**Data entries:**
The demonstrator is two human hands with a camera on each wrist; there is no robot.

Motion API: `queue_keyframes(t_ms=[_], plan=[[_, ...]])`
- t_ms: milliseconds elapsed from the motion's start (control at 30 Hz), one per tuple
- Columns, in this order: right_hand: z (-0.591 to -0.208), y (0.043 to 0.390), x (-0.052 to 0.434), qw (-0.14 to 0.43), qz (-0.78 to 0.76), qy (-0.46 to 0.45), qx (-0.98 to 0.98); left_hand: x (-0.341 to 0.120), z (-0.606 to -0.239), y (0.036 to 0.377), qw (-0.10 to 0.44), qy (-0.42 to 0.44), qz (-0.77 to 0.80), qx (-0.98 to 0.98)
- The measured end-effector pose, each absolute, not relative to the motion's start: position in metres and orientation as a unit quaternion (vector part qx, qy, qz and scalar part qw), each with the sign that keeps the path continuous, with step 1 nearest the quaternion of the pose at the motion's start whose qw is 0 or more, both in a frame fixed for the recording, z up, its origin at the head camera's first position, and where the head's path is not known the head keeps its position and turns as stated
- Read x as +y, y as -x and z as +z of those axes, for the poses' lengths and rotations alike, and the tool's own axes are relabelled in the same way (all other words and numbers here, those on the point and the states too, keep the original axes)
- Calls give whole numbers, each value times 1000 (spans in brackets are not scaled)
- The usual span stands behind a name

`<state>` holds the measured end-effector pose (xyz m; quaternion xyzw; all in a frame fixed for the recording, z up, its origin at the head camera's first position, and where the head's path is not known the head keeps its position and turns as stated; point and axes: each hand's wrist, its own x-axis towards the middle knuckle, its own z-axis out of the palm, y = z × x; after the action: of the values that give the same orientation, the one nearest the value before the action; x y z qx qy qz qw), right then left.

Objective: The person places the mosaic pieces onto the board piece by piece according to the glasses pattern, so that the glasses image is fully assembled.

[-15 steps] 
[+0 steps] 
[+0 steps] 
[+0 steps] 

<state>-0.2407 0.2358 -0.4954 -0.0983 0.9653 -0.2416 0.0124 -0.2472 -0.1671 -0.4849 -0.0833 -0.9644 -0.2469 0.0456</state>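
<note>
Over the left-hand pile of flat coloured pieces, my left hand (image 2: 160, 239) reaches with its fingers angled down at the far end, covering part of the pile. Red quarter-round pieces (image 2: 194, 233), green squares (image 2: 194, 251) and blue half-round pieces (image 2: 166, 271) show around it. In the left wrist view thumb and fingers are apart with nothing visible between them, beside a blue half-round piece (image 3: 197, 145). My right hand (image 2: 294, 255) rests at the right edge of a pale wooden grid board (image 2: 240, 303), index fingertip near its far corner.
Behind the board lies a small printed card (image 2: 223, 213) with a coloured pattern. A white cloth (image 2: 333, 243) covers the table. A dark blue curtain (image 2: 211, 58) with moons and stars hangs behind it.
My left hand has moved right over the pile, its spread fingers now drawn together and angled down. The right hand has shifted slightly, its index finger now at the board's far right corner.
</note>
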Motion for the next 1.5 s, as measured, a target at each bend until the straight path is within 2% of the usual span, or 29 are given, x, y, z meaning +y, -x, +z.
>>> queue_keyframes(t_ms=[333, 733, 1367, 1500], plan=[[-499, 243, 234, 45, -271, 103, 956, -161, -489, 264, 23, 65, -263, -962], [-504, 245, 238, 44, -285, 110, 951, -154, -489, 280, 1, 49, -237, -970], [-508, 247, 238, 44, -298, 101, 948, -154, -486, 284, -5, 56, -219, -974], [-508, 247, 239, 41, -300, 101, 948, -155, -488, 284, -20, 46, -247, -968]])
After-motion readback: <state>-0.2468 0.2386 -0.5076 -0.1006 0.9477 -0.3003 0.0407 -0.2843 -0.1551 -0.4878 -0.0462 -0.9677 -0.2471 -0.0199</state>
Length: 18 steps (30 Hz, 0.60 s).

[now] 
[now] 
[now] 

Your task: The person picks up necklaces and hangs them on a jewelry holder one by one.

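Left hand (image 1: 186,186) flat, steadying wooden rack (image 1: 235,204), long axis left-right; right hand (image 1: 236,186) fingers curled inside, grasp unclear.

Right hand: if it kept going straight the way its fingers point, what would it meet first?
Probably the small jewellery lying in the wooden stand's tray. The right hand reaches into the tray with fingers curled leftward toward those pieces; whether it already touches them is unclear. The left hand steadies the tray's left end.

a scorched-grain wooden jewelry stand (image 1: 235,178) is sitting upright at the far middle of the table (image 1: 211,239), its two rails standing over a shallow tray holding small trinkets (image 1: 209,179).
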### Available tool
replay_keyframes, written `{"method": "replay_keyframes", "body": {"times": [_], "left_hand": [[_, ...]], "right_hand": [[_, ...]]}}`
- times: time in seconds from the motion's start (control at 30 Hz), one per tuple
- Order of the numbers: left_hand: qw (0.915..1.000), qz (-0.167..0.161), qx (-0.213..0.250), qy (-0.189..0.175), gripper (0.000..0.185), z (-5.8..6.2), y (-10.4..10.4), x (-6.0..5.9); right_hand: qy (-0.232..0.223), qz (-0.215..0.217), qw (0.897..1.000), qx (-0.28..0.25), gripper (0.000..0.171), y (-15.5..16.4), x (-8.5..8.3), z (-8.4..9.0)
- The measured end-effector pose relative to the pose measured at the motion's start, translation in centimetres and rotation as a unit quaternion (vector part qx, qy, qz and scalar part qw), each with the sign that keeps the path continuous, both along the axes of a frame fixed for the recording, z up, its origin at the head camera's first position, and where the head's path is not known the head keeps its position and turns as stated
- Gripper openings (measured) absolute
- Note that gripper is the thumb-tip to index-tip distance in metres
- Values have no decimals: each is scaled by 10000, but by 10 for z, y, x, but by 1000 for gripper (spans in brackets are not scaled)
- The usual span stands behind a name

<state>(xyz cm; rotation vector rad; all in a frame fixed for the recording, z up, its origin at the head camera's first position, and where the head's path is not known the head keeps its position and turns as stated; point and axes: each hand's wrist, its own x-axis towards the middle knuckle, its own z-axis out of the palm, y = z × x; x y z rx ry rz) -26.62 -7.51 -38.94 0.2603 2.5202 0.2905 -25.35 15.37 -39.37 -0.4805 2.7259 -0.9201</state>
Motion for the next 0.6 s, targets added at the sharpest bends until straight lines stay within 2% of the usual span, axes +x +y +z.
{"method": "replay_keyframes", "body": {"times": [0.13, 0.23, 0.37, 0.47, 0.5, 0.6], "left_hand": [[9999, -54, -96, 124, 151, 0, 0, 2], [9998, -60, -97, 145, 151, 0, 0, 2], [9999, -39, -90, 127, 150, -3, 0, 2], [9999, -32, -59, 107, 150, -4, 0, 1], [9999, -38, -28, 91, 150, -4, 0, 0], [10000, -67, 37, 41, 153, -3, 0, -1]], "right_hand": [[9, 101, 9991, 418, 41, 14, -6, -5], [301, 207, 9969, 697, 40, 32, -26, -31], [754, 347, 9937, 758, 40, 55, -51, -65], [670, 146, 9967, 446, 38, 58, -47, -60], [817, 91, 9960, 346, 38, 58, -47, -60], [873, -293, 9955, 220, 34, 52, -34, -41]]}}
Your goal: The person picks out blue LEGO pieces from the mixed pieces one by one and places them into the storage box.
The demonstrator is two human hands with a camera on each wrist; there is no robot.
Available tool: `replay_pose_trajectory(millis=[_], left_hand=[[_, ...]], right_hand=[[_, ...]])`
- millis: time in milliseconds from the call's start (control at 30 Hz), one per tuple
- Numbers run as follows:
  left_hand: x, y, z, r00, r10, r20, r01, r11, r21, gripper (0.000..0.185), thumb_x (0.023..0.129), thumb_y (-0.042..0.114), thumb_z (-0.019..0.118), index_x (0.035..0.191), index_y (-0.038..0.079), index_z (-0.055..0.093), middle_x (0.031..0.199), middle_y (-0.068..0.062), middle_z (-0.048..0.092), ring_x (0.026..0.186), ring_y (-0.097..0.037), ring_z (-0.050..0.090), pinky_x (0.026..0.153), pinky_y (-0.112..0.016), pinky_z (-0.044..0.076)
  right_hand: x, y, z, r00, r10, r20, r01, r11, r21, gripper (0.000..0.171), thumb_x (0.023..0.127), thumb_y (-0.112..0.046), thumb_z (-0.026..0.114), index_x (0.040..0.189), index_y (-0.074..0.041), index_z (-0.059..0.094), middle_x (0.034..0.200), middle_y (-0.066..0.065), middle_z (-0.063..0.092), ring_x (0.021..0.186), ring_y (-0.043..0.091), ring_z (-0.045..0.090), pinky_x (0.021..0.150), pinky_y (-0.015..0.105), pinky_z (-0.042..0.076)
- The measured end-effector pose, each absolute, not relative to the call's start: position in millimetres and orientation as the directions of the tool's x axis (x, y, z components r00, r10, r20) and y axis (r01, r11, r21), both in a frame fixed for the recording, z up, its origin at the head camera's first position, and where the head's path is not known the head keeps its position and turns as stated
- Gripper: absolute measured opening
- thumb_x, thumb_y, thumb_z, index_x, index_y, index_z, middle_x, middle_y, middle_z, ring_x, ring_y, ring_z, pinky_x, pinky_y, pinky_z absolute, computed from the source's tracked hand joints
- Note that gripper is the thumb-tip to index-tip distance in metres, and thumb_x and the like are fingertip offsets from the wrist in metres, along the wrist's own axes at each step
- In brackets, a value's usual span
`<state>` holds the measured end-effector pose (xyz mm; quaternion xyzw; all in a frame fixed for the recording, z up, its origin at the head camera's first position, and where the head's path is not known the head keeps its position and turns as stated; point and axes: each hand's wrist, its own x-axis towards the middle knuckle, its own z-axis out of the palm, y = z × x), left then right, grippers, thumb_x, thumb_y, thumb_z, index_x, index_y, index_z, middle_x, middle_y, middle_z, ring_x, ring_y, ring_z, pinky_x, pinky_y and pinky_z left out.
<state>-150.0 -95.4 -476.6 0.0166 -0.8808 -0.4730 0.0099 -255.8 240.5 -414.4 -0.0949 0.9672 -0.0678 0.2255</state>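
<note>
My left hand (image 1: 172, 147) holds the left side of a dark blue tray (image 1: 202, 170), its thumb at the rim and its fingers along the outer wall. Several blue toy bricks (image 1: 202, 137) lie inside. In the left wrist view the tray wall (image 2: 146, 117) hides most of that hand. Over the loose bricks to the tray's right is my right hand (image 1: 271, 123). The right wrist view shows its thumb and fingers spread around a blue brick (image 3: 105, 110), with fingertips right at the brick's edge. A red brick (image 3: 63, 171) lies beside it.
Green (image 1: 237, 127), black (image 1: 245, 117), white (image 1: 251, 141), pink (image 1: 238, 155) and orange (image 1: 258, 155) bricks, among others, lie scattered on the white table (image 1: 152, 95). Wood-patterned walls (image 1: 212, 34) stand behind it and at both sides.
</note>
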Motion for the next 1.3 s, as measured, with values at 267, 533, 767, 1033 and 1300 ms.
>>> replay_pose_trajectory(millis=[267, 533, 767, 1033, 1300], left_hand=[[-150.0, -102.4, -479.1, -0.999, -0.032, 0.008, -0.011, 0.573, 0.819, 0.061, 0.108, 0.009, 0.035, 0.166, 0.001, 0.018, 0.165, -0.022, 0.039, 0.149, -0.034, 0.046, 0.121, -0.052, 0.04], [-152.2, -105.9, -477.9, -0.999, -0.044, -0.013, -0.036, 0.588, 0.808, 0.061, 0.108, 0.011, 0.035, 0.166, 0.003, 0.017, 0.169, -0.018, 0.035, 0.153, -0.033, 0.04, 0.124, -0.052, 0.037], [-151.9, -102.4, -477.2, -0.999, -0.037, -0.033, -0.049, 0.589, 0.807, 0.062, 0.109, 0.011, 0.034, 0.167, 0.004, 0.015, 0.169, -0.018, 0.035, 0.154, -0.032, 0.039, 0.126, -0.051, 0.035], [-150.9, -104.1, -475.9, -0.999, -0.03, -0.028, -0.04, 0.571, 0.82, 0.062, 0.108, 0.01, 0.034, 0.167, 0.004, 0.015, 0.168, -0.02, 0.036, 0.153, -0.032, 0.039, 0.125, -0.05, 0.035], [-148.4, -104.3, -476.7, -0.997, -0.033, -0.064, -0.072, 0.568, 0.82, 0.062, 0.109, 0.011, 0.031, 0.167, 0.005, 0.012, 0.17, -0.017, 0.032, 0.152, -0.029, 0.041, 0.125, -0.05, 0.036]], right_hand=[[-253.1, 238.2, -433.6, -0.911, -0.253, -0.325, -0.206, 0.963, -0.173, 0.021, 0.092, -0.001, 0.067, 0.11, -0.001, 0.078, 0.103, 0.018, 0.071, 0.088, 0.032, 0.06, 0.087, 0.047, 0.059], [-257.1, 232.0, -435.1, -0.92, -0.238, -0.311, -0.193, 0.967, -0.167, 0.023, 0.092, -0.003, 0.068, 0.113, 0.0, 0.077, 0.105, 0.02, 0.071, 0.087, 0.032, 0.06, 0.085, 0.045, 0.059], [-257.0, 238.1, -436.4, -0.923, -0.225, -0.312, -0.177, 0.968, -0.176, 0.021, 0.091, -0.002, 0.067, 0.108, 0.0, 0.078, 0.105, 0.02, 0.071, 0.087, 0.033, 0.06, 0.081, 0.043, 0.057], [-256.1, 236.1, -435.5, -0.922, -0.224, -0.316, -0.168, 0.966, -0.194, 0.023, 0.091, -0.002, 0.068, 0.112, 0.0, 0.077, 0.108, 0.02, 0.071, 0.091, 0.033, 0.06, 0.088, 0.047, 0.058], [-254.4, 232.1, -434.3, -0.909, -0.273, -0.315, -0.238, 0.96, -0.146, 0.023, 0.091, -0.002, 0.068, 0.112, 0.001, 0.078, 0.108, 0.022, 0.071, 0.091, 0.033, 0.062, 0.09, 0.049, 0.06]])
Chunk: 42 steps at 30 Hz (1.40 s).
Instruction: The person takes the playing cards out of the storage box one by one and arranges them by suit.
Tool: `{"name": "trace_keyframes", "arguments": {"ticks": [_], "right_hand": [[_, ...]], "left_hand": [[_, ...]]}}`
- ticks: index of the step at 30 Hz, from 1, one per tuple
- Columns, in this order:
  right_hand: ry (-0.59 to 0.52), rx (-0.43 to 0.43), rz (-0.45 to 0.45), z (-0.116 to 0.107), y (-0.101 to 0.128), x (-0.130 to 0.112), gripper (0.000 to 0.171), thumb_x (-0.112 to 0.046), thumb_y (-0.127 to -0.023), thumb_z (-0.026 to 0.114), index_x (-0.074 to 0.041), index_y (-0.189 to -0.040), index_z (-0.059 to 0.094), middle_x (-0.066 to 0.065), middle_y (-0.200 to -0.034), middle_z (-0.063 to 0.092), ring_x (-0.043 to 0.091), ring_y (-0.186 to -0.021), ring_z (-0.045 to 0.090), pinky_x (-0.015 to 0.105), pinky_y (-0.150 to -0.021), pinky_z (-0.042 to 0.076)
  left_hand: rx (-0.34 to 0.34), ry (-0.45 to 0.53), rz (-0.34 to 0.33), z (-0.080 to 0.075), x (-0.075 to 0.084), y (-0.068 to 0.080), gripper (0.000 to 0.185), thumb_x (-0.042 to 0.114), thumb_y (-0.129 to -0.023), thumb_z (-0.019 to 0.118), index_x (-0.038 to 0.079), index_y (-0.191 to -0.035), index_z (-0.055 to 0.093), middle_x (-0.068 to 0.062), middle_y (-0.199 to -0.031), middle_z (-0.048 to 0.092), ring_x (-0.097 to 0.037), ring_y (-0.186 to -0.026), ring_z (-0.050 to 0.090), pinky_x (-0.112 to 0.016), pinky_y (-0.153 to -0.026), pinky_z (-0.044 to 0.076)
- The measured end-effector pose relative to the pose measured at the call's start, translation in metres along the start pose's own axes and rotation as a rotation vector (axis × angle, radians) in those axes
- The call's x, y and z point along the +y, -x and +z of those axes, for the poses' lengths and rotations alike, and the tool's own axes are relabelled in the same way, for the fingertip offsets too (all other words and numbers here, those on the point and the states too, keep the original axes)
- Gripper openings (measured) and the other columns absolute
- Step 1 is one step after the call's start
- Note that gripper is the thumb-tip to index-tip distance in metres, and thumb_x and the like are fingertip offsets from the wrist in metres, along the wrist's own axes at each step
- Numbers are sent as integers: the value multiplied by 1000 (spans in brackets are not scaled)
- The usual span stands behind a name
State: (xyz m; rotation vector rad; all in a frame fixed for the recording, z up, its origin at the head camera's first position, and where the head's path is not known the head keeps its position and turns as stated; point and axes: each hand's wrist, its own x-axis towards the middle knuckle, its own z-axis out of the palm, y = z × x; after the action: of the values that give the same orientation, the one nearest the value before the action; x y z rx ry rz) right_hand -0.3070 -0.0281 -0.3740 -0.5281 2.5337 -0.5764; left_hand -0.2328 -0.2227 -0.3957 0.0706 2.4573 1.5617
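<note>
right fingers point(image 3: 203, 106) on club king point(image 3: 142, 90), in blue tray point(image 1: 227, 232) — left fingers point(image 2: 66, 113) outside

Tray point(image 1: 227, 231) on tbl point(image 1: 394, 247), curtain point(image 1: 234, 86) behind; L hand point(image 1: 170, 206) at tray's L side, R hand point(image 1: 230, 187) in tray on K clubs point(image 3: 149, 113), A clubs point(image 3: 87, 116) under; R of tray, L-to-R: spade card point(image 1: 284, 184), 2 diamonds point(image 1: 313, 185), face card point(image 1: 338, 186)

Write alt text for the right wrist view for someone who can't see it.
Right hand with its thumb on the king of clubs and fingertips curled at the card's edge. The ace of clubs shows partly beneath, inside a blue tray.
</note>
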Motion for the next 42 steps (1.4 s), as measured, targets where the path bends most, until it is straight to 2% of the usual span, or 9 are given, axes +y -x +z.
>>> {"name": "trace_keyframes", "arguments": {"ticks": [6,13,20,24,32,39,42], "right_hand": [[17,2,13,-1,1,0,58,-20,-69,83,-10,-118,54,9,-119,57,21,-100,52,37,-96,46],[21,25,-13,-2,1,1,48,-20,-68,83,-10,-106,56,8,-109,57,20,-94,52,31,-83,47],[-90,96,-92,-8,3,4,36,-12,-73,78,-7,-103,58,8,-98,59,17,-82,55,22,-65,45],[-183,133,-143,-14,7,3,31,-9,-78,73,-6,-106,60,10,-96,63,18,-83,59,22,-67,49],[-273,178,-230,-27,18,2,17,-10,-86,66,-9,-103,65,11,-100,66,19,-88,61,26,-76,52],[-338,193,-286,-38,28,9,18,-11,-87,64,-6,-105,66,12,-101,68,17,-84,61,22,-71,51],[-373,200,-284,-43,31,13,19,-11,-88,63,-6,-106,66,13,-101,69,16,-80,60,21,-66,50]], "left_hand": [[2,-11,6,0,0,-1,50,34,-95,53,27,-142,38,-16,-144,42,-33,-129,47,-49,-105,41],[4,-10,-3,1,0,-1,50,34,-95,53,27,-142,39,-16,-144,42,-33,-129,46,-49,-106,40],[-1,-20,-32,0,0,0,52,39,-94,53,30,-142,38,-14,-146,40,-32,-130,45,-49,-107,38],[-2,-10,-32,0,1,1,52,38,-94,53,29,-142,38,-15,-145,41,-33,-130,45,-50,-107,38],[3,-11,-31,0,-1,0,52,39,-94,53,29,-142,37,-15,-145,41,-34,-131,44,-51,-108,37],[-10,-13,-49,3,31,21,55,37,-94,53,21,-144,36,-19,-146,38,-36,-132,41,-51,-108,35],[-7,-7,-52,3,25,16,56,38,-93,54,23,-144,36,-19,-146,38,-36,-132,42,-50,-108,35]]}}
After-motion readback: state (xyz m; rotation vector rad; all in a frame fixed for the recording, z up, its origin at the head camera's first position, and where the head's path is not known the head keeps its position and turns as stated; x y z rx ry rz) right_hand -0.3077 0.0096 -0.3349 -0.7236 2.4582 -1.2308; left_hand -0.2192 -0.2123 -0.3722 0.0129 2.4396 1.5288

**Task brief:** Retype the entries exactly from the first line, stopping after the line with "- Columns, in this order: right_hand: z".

**Written answer:**
The demonstrator is two human hands with a camera on each wrist; there is no robot.

Motion API: `queue_keyframes(t_ms=[_], plan=[[_, ...]])`
- t_ms: milliseconds elapsed from the motion's start (control at 30 Hz), one per tuple
- Columns, in this order: right_hand: z (-0.591 to -0.208), y (0.043 to 0.390), x (-0.052 to 0.434), qw (-0.14 to 0.43), qz (-0.78 to 0.76), qy (-0.46 to 0.45), qx (-0.98 to 0.98); left_hand: x (-0.341 to 0.120), z (-0.606 to -0.239), y (0.036 to 0.377), qw (-0.10 to 0.44), qy (-0.42 to 0.44), qz (-0.77 to 0.80), qx (-0.98 to 0.98)

No further response is required.